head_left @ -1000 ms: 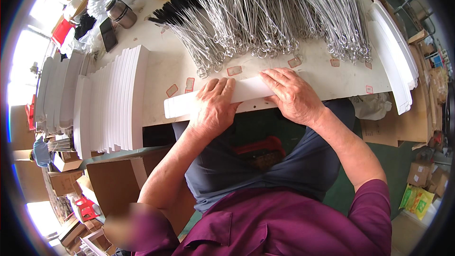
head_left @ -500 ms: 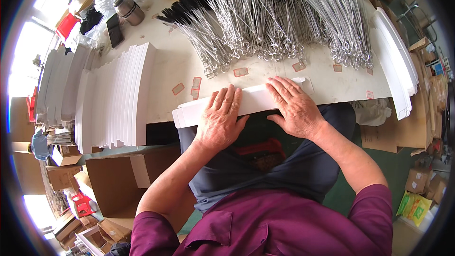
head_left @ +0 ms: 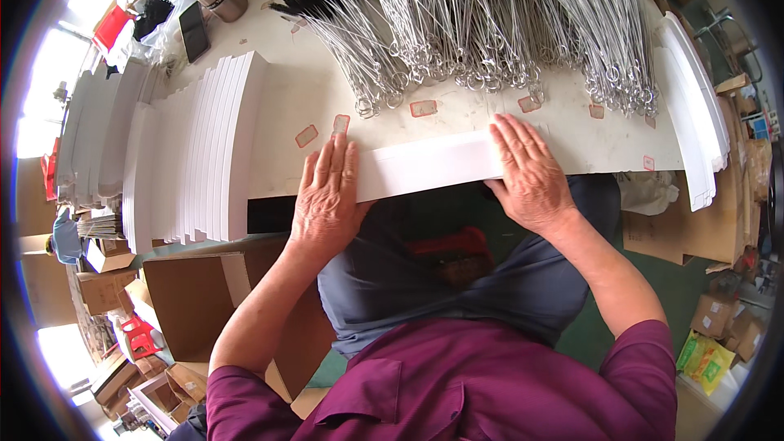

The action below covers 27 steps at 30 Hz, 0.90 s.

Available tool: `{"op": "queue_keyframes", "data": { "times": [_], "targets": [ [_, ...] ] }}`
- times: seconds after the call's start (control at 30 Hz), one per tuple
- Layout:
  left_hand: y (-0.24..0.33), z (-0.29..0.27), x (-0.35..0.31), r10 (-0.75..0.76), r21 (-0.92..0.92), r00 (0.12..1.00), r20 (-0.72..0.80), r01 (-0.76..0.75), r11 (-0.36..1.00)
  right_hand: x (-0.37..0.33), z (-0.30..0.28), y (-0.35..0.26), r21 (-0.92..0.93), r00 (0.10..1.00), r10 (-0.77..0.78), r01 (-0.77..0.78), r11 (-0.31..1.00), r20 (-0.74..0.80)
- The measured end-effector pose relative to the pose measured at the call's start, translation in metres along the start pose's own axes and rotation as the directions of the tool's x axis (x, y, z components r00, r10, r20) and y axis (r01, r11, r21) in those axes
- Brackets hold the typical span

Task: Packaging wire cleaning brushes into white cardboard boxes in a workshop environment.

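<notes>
The white carton (head_left: 429, 165) lay along the near edge of the table (head_left: 286, 98), its long axis running left to right, the right end slightly farther out; bare tabletop separated it from the wire brushes (head_left: 482, 41) beyond. The left hand (head_left: 325, 208) and right hand (head_left: 532, 180) lay over its ends, fingers extended; below left stood a cardboard box (head_left: 192, 302), top open, its floor hidden.

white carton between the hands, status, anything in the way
Left hand on left end, right hand on right end. White carton lies along near edge of table. Ringed metal rods beyond, not touching it.
</notes>
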<state>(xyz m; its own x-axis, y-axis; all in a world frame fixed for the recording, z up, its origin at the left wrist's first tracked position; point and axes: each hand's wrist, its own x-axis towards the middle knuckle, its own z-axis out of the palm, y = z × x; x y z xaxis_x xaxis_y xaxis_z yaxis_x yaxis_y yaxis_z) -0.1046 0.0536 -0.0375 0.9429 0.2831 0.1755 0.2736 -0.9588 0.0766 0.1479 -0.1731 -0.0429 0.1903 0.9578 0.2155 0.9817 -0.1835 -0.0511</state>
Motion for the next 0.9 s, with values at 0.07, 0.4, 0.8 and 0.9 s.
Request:
{"op": "queue_keyframes", "data": {
  "times": [0.07,0.4,0.8,0.9],
  "targets": [
    [-0.003,0.0,-0.003,-0.016,0.022,1.0,0.013,0.015,1.0,-0.006,-0.001,0.008,0.003,0.999,0.042,-0.042,0.999,0.005],
    [-0.002,-0.015,-0.019,0.057,0.105,0.997,-0.042,-0.052,0.993,-0.023,-0.01,0.022,0.07,0.987,-0.006,0.017,0.997,-0.159],
    [0.068,-0.043,0.006,0.048,-0.57,0.931,0.362,0.181,0.802,0.005,-0.026,-0.047,0.299,0.927,-0.274,0.345,0.89,-0.254],
    [0.071,-0.038,0.004,-0.063,-0.581,0.912,0.406,0.311,0.753,0.0,-0.034,-0.048,0.379,0.949,-0.055,0.177,0.908,-0.312]
  ]
}}
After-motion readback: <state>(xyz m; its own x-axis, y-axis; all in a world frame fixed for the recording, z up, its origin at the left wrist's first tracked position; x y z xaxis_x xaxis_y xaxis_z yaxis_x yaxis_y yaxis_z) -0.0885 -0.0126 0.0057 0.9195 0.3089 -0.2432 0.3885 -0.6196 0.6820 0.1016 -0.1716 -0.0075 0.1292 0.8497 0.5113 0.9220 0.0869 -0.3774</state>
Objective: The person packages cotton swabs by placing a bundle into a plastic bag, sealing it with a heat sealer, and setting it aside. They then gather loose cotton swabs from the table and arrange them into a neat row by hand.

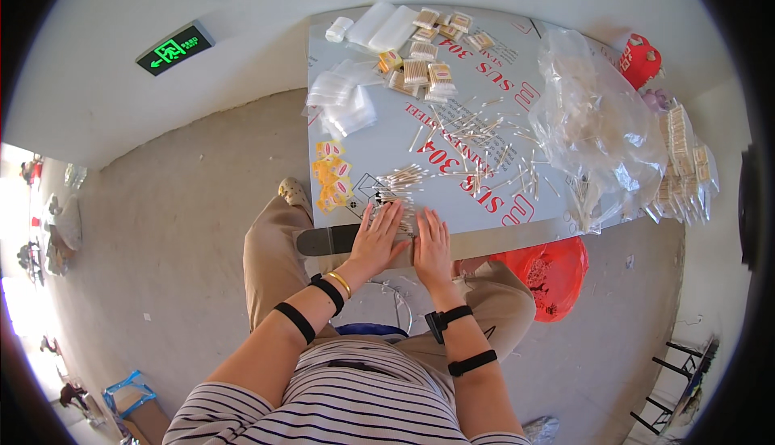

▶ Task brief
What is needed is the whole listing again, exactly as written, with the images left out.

▶ Exercise answer
head_left @ -1000 ms: 
head_left @ -500 ms: 
head_left @ +0 ms: 

The action below covers 27 steps at 30 Hz, 0.90 s.

Available tool: `{"op": "queue_keyframes", "data": { "times": [_], "targets": [ [_, ...] ] }}`
- times: seconds after the call's start (control at 30 Hz), one per tuple
- Layout:
  left_hand: y (-0.24..0.33), z (-0.29..0.27), x (-0.35..0.31), r10 (-0.75..0.76), r21 (-0.92..0.92), r00 (0.12..1.00), r20 (-0.72..0.80), r01 (-0.76..0.75), r11 (-0.36..1.00)
  right_hand: x (-0.37..0.33), z (-0.30..0.28), y (-0.35..0.26), r21 (-0.92..0.93), r00 (0.10..1.00), r10 (-0.77..0.78), r01 (-0.77..0.78), r11 (-0.31..1.00), r20 (-0.74..0.80)
- The measured end-effector pose relative to the pose measured at the call's start, translation in metres along the start pose's own axes and rotation as the directions of the tool's x axis (x, y, z components r00, r10, r20) and y axis (r01, r11, r21) in those axes
- Brackets hold the typical span

Task: Packaging wire cleaning brushes into white cardboard boxes in a workshop environment.

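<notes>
The white carton (head_left: 429, 165) lay along the near edge of the table (head_left: 286, 98), its long axis running left to right, the right end slightly farther out; bare tabletop separated it from the wire brushes (head_left: 482, 41) beyond. The left hand (head_left: 325, 208) and right hand (head_left: 532, 180) lay over its ends, fingers extended; below left stood a cardboard box (head_left: 192, 302), top open, its floor hidden.

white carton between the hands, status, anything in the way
Left hand on left end, right hand on right end. White carton lies along near edge of table. Ringed metal rods beyond, not touching it.
</notes>
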<state>(xyz m; its own x-axis, y-axis; all in a world frame fixed for the recording, z up, its origin at the left wrist's first tracked position; point and axes: each hand's wrist, its own x-axis towards the middle knuckle, its own z-axis out of the palm, y = z × x; x y z xaxis_x xaxis_y xaxis_z yaxis_x yaxis_y yaxis_z) -0.1046 0.0536 -0.0375 0.9429 0.2831 0.1755 0.2736 -0.9588 0.0766 0.1479 -0.1731 -0.0429 0.1903 0.9578 0.2155 0.9817 -0.1835 -0.0511</state>
Motion for the next 0.9 s, with values at 0.07, 0.4, 0.8 and 0.9 s.
Request:
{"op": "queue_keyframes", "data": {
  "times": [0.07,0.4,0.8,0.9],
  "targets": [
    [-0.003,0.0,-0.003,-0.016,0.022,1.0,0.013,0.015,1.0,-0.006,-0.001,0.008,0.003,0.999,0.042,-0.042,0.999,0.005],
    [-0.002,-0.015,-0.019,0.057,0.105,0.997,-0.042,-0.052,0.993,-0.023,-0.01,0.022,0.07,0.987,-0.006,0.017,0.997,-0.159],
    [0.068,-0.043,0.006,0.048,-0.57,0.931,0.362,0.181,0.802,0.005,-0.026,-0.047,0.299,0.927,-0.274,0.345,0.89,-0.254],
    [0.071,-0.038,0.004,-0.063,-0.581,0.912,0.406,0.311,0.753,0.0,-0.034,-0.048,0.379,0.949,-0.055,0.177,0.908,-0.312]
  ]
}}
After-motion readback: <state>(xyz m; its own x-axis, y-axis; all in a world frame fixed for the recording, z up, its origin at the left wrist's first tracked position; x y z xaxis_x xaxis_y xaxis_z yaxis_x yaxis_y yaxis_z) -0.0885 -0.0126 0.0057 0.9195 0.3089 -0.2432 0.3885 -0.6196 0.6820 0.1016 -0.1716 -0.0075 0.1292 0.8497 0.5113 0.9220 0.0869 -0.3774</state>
Objective: The person packages cotton swabs by placing a bundle into a plastic bag, sealing it with a heat sealer, and setting it aside. They then gather loose cotton swabs from the table and arrange them into a neat row by hand.

There is nothing further to this answer.